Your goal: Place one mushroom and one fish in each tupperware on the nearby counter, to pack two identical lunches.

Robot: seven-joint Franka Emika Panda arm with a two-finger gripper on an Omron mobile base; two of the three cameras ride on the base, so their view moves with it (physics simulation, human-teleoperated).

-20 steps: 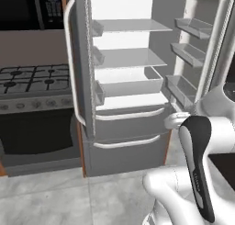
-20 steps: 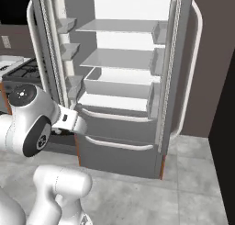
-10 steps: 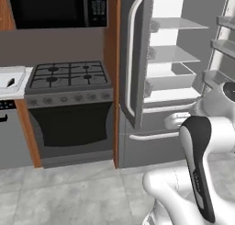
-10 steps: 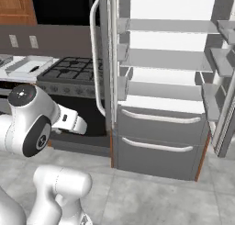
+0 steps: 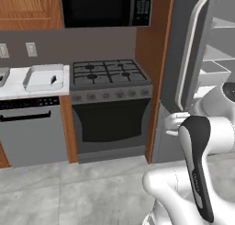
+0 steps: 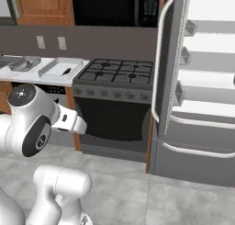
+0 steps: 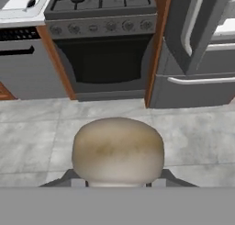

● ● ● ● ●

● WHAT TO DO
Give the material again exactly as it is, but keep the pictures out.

● SOLUTION
Your goal: Place one mushroom and one fish in each tupperware on the nearby counter, to pack two identical lunches.

Robot: seven-joint Franka Emika Panda arm with a two-finger gripper on an Omron mobile base; two of the three cameras ride on the base, so their view moves with it (physics simulation, human-teleoperated).

-20 steps: 
-20 steps: 
-10 steps: 
-10 steps: 
+0 steps: 
+0 steps: 
+0 steps: 

That covers the exercise completely.